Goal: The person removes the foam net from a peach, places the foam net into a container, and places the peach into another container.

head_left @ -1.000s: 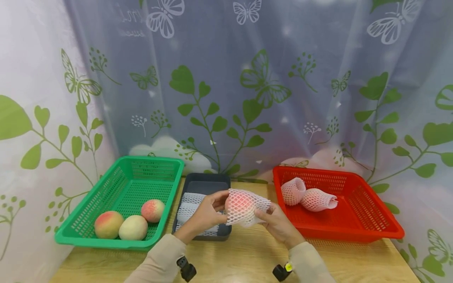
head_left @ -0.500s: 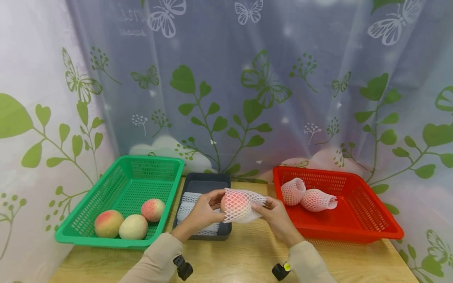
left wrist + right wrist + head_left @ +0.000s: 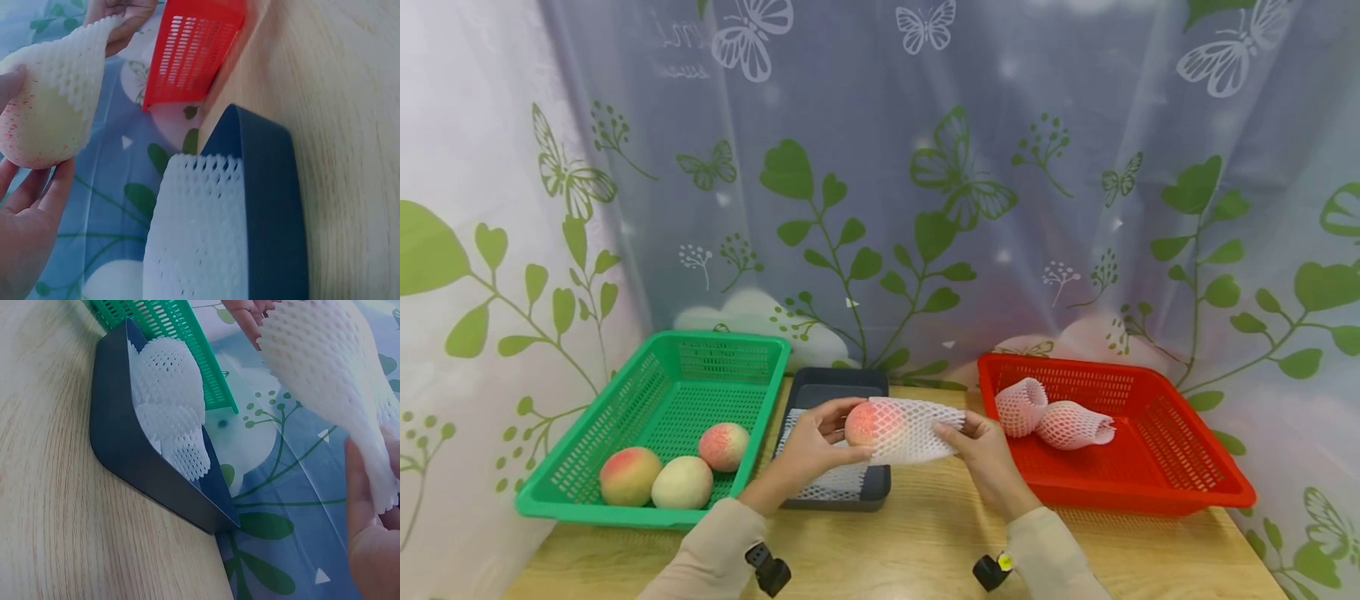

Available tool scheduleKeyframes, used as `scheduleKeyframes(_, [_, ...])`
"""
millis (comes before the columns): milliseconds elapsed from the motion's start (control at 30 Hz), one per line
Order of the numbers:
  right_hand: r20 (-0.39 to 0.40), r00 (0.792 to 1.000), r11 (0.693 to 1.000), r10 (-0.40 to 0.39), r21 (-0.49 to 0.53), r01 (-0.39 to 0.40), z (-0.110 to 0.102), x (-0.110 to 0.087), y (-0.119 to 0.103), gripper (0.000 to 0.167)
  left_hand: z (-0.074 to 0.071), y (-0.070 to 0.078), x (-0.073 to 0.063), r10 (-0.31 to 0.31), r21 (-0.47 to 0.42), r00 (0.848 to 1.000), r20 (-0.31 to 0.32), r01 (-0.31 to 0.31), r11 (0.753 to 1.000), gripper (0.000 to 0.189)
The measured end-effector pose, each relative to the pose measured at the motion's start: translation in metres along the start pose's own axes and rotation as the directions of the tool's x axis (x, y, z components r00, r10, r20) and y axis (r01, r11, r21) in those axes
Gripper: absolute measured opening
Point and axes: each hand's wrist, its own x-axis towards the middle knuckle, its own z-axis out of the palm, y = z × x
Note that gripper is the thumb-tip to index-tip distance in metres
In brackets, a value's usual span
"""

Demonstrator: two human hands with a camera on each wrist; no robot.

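A pink and cream peach (image 3: 863,425) is partly inside a white foam net sleeve (image 3: 917,429), held up over the table between both hands. My left hand (image 3: 816,446) grips the peach by its bare end, thumb on the near side and fingers beyond and below it, as the left wrist view also shows. My right hand (image 3: 992,458) pinches the narrow, gathered far end of the foam net sleeve, seen closely in the right wrist view. The peach fills the sleeve's left part; the right part is stretched flat.
A dark grey tray (image 3: 876,493) with several flat foam net sleeves (image 3: 169,381) stands behind the left hand. To its left, a green basket (image 3: 658,383) holds three peaches (image 3: 683,483). A red basket (image 3: 1142,475) at right holds two sleeved peaches (image 3: 1075,425).
The left hand has moved left with the peach, and more of the peach now shows bare outside the sleeve's left opening. The right hand keeps its pinch on the other end, nearly in place.
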Motion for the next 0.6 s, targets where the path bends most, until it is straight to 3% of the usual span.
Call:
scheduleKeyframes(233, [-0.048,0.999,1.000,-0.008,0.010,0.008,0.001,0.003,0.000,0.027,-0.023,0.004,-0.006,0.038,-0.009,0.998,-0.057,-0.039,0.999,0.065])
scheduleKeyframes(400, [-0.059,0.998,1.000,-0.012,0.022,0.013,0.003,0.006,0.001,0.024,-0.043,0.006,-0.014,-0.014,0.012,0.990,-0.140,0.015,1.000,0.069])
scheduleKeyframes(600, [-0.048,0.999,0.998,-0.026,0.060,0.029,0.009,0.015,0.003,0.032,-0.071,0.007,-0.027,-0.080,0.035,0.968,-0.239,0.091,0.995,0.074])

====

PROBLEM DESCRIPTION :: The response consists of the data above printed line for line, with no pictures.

OUTPUT FOR THIS EXERCISE ::
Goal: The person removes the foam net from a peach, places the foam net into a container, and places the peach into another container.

head_left @ -1.000s: 
head_left @ -0.500s: 
left wrist + right wrist + head_left @ +0.000s: 

Available tool scheduleKeyframes, used as `scheduleKeyframes(_, [_, ...])`
"""
millis (comes before the columns): milliseconds elapsed from the motion's start (control at 30 Hz), one per line
Order of the numbers:
  right_hand: r20 (-0.39 to 0.40), r00 (0.792 to 1.000), r11 (0.693 to 1.000), r10 (-0.40 to 0.39), r21 (-0.49 to 0.53), r01 (-0.39 to 0.40), z (-0.110 to 0.102), x (-0.110 to 0.087), y (-0.119 to 0.103), gripper (0.000 to 0.167)
  left_hand: z (-0.074 to 0.071), y (-0.070 to 0.078), x (-0.073 to 0.063), r10 (-0.31 to 0.31), r21 (-0.47 to 0.42), r00 (0.848 to 1.000), r20 (-0.31 to 0.32), r01 (-0.31 to 0.31), r11 (0.753 to 1.000), gripper (0.000 to 0.189)
The measured end-effector pose, each relative to the pose measured at the motion's start: translation in metres along the start pose's own axes and rotation as the directions of the tool's x axis (x, y, z components r00, r10, r20) and y axis (r01, r11, r21) in those axes
Gripper: absolute measured opening
Point and axes: each hand's wrist, its own x-axis towards the middle knuckle, its own z-axis out of the palm, y = z × x
Note that gripper is the thumb-tip to index-tip distance in metres
In brackets, a value's usual span
"""

Demonstrator: two human hands with a camera on each wrist; no robot.

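A pink and cream peach (image 3: 863,425) is partly inside a white foam net sleeve (image 3: 917,429), held up over the table between both hands. My left hand (image 3: 816,446) grips the peach by its bare end, thumb on the near side and fingers beyond and below it, as the left wrist view also shows. My right hand (image 3: 992,458) pinches the narrow, gathered far end of the foam net sleeve, seen closely in the right wrist view. The peach fills the sleeve's left part; the right part is stretched flat.
A dark grey tray (image 3: 876,493) with several flat foam net sleeves (image 3: 169,381) stands behind the left hand. To its left, a green basket (image 3: 658,383) holds three peaches (image 3: 683,483). A red basket (image 3: 1142,475) at right holds two sleeved peaches (image 3: 1075,425).
The left hand has moved left with the peach, and more of the peach now shows bare outside the sleeve's left opening. The right hand keeps its pinch on the other end, nearly in place.
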Motion for the next 0.6 s, targets where the path bends most, until it is straight to 3% of the usual span.
Call:
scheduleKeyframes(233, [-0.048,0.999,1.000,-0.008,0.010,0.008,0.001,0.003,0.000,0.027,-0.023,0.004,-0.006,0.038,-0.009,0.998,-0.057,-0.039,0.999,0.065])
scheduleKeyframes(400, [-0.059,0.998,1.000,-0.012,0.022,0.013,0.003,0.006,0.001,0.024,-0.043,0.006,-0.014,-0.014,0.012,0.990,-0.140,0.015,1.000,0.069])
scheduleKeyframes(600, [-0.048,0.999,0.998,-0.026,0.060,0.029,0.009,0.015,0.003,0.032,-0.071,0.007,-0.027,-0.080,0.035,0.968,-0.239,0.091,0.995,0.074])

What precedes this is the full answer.